ValueError: time data ‘yyyy-mm-dd’ does not match format ‘%Y-%m-%d’

Could you please confirm what should be the value of the “–ingest_date =” in the glue.tf file?

Hello @cchristyraj
You are supposed to replace the <PACIFIC-TIME-CURRENT-DATE> placeholder in two places in the terraform/modules/transform_job/glue.tf file. The value should be the current pacific datetime in the yyyy-mm-dd format, for example 2024-11-28.

I get that but don’t know where I am doing the mistake. Should the value be “yyyy-MM-dd” instead of “yyyy-mm-dd”?

I input the today’s date as value and completed the Transformation jobs.

Hi, Amir! I’m still hitting this issue after supplying the current Pacific date. My code snippet of the glue.tf are below. What am I missing?

default_arguments = {
“–enable-job-insights” = “true”
“–job-language” = “python”
# Set "--catalog_database" to aws_glue_catalog_database.transform_db.name
“–catalog_database” = aws_glue_catalog_database.transform_db.name
# Set “–ingest_date” to the server’s current date in Pacific Time (UTC-7), in “yyyy-mm-dd” format.
# (replace the placeholder <PACIFIC-TIME-CURRENT-DATE>)
“–ingest_date” = “2024-12-19”

default_arguments = {
“–enable-job-insights” = “true”
“–job-language” = “python”
“–catalog_database” = aws_glue_catalog_database.transform_db.name
# Set “–ingest_date” to the server’s current date in Pacific Time (UTC-7), in “yyyy-mm-dd” format.
# (replace the placeholder <PACIFIC-TIME-CURRENT-DATE>)
“–ingest_date” = “2024-12-19”

For songs-transform job I get AttributeError: ‘DataFrame’ object has no attribute ‘duration’. For json-transform job I get AnalysisException: Path does not exist: s3://de-c4w4a1-533267286350-us-east-1-data-lake/landing_zone/api/users/2024-12-19. Would appreciate your advice.

Hello @ArtK
Apparently, you have filled in the <PACIFIC-TIME-CURRENT-DATE> variable in transform_job/glue.tf file correctly, yet the the data the second one reads doesn’t have the required columns, and the first job can’t find the data it needs. So, my guess is that your issue is with the extract jobs. After you run your extract jobs, you can check the address you see in the exception, namely s3://de-c4w4a1-sensitivedatahere-us-east-1-data-lake/landing_zone/api/users/2024-12-19 , and verify that the files the transform job wants to read indeed exist there.

1 Like

Thanks, Amir! I think I messed it up somehow by proceeding to the next step (servicing) before the jobs were completed. Anyway, my lab expired the other day, and when I re-did it just now, all worked like a charm. Thanks!

Hello @Amir_Zare
I seem to have the same issue, but I have the mentioned data files from the extract jobs in place.
But I still got this error “ValueError: time data ‘’ does not match format ‘%Y-%m-%d’” in my AWS Glue for job de-c4w4a1-songs-transform-job

In the respective glue.tf its the current date:
default_arguments = {

# Set “–ingest_date” to the server’s current date in Pacific Time (UTC-7), in “yyyy-mm-dd” format.
# (replace the placeholder <PACIFIC-TIME-CURRENT-DATE>)
“–ingest_date” = “2025-02-13”

My extract jobs run with SUCCESS.
I do not know where to fix this. I am stuck at the same position 4 times by now. Could you please help?
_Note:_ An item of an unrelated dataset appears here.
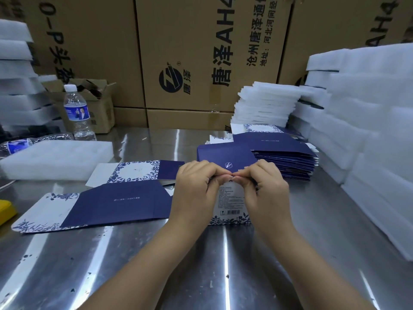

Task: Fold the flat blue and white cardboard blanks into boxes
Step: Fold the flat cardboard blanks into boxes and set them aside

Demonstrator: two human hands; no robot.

Thanks! Thomas (LabID drdmhpekafrw)

Hello @max85
Seems like you have missed some of the placeholders, or you might have forgot to save the changes made to the file before deploying your terraform components. The error is saying that you still have "<PACIFIC-TIME-CURRENT-DATE>" in your files. Please, make sure that you replace this with the current date in two instances in the glue.tf (lines 27 and 69) and save the changes made to the files before running terraform commands.

I follow exactly but still encounter the following error:

AnalysisException: Path does not exist: s3://de-c4w4a1-05826439xxxx-us-east-1-data-lake/landing_zone/api/users/yyyy-mm-dd

Hello @HeyChong
The error is saying the path s3://de-c4w4a1-05826439xxxx-us-east-1-data-lake/landing_zone/api/users/yyyy-mm-dd does not exist. It means it’s looking for a path with yyyy-mm-dd in it. You might have missed out to replace the yyyy-mm-dd placeholder somewhere, or you might have forgotten to save the changes made to the files.

I try change the “–ingest_date” = “%Y-%m-%d” in modules>transform>glue.tf
yet get the following error:

de-c4w4a1-json-transform-job
AnalysisException: Path does not exist: s3://de-c4w4a1-058264395471-us-east-1-data-lake/landing_zone/api/users/%Y-%m-%d

de-c4w4a1-songs-transform-job
ValueError: time data ‘%Y-%m-%d’ does not match format ‘Y_%m_%d’

my timezone is GMT +8 is there anythings I miss out?

@HeyChong it doesn’t have anything to do with your time-zone. You need to change the placeholder “” with the current pacific date in the yyyy-mm-dd format. For example, if today is March 19th, 2025, it would be 2025-03-19.
image
You are either not changing the placeholder in all the places it appears, or you are not saving the changes before running the terraform commands. According to the error you are getting, terraform is looking for the literal address s3://de-c4w4a1-058264395471-us-east-1-data-lake/landing_zone/api/users/2025-03-19, while it should be looking for s3://de-c4w4a1-058264395471-us-east-1-data-lake/landing_zone/api/users/%Y-%m-%d in your case.